The FAQs state that it is a "due diligence duty" to assess the beneficial ownership of a business counterparty. However, what constitutes appropriate due diligence will depend on the specific business and related risk exposure. The FAQs state that it is "ultimately for each operator to develop, implement and routinely update an EU sanctions compliance program reflecting their own individual business and related risk assessment."
In addition, EU operators should seek to ensure, through their due diligence, that any non-EU entities that it deals with are not being used to evade the sanctions, for example, acting on behalf of sanctioned beneficial owners.
In terms of export controls, the EU FAQs state that, if a covered item is exported from the EU to a third country and then re-exported to Russia, national competent authorities "may consider the EU exporter's failure to conduct adequate due diligence as a breach of the Sanctions Regulation. If the EU exporter knowingly and intentionally fails to conduct such due diligence, this can be considered as participation in a circumvention scheme."
1. The newly designated Belarusian entities are Bank Dabrabyt JSC, CJSC Belbizneslizing, Industrial-Commercial Private Unitary Enterprise Minotor-Service, JSC Transaviaexport Airlines, LLC Belinvest Engineering, and OJSC KB Radar-Managing Company Holding Radar System.
2. However, on March 25, the United Kingdom amended its March 24 designations to remove travel sanctions on the private or chartered aircrafts and vessels of two individuals, Eugene Shvidler and Oleg Yurievich Tinkov.

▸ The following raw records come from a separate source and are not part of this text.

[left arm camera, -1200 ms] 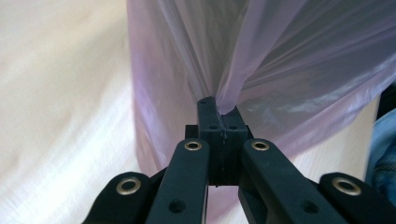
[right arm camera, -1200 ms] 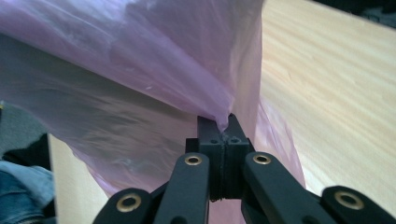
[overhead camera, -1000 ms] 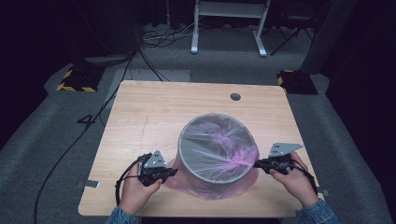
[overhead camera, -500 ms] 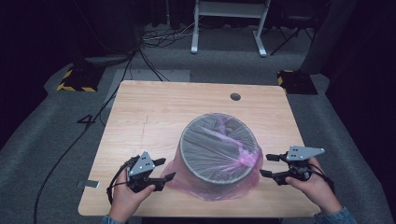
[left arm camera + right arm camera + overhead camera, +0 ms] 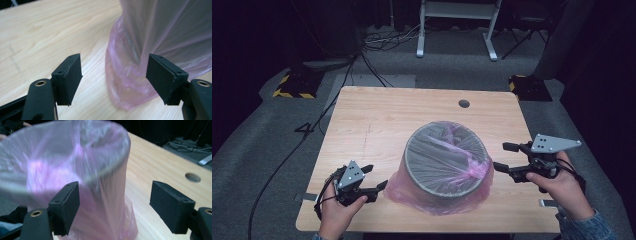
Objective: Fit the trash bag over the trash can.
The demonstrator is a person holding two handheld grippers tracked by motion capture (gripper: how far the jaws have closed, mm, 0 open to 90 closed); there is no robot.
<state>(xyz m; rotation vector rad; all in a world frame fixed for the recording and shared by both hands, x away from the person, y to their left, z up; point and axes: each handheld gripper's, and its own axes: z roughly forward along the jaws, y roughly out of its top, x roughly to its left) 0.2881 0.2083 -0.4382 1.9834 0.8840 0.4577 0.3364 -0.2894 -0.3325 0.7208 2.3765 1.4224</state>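
Bin [image 5: 446, 161] stands lined — pink bag [image 5: 438, 196] draped over its rim (skirt pooled on the bench [image 5: 377, 120]); left gripper [image 5: 371, 179] and right gripper [image 5: 503, 156] both spread, holding nothing — only tidying seems left.

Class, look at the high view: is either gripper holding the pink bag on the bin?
No: the left gripper and right gripper both stand open beside the pink bag, apart from it.

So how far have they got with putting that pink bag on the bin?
The pink bag already covers the bin, its skirt pooled on the table. Nothing is in hand: the left gripper and right gripper stand open beside it. What seems left, at most, is tidying the knotted bunch at the rim.
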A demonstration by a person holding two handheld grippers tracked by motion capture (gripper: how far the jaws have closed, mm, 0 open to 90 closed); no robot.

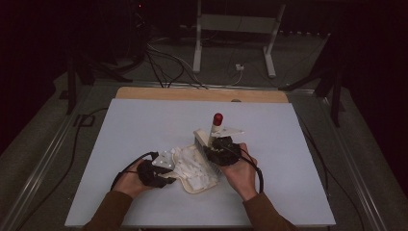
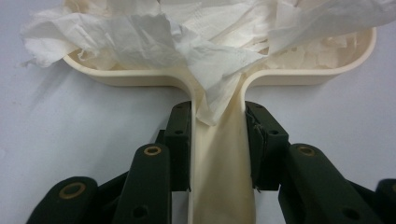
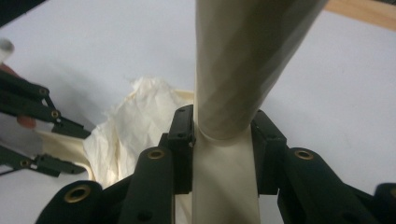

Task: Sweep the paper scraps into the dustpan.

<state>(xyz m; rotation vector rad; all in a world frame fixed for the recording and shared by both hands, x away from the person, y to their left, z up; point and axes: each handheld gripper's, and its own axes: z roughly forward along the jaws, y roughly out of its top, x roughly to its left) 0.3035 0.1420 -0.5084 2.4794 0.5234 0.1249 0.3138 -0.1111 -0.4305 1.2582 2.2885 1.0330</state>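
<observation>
The left gripper (image 2: pixel 218 140) is closed on the handle of a cream dustpan (image 2: pixel 322 74) that lies near the middle of the table's (image 1: pixel 134 125) near edge, heaped with crumpled white paper (image 2: pixel 154 32). The right gripper (image 3: pixel 223 140) clamps the cream handle of a brush (image 1: pixel 204 138), red-tipped, at the dustpan's far side

I count one cream dustpan (image 1: pixel 198 185), one brush (image 1: pixel 213 132) with a red-tipped handle, one heap of crumpled paper (image 1: pixel 190 163), and two claws: left (image 1: pixel 166 175), right (image 1: pixel 211 153).
</observation>
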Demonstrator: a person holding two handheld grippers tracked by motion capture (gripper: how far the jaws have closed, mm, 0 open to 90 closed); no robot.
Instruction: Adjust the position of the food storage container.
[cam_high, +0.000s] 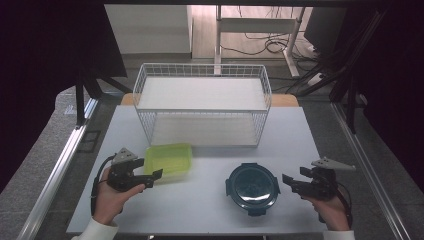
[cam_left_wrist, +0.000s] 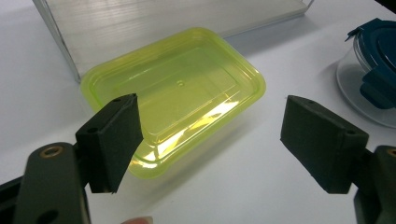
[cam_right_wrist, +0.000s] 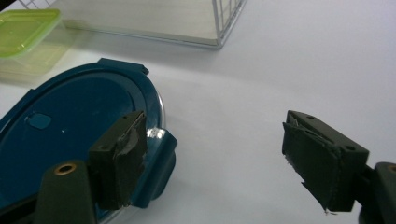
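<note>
Both tongs are standing apart: we are holding the left tongs (cam_high: 150, 176) just before the green box (cam_high: 169, 158) and the right tongs (cam_high: 291, 182) beside the blue-lidded bowl (cam_high: 252, 186); nothing is gripped yet, we judge.

Black jaws, grey plates, white sleeves (cam_high: 97, 231)
</note>
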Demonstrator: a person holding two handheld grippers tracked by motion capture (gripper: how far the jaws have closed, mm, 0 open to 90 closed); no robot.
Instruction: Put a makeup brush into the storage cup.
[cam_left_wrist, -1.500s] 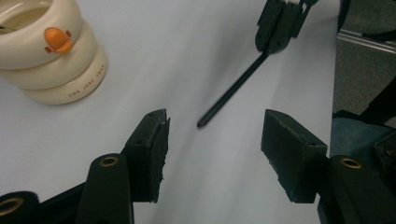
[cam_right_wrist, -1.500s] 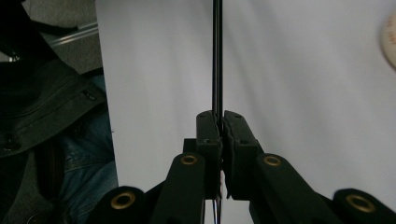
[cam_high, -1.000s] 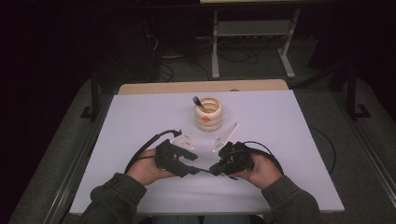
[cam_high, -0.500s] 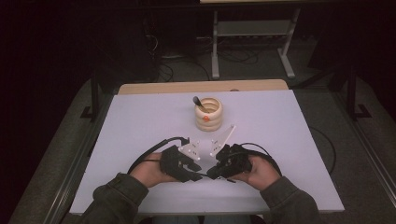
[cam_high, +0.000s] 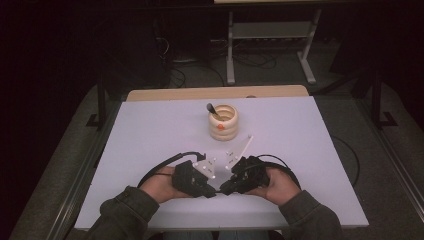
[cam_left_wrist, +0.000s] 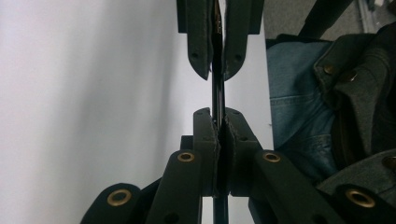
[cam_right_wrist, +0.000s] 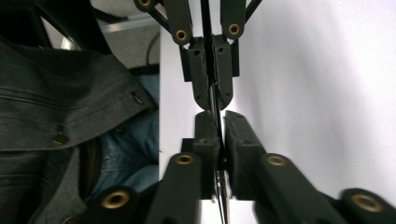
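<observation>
Matte black left claw (cam_left_wrist: 216, 123) and right claw (cam_right_wrist: 216, 122) both pinch one thin dark strip (cam_left_wrist: 217, 95).

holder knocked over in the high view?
No: the cream ribbed holder stands upright on the white table, a dark-handled tool sticking out of its top.

The right gripper (cam_right_wrist: 218, 122) rises from the bottom edge with its two black jaws pressed together on a thin dark strip (cam_right_wrist: 215, 103) that runs up between them. Directly above, the left gripper (cam_right_wrist: 211, 100) points down, jaws also clamped on the strip, tips nearly touching the right gripper. Behind both lies the white table (cam_right_wrist: 322, 88). Left of the right gripper are a dark jacket (cam_right_wrist: 60, 98) and blue jeans (cam_right_wrist: 123, 161).
</observation>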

3. Alfa Bank was initially listed under sectoral (capital markets) restrictions on February 24, 2022.
4. Gazprombank and Russian Agricultural Bank have been subject to sectoral (capital markets) restrictions since 2014, as well as amended sectoral sanctions imposed on February 24, 2022.
5. See Commission Opinion of 8.6.2021 on the rebuttable presumption of making funds available to a listed person by virtue of ownership/control.
6. See, e.g., Article 12, Regulation 833/2014.
The content of this article is intended to provide a general guide to the subject matter. Specialist advice should be sought about your specific circumstances.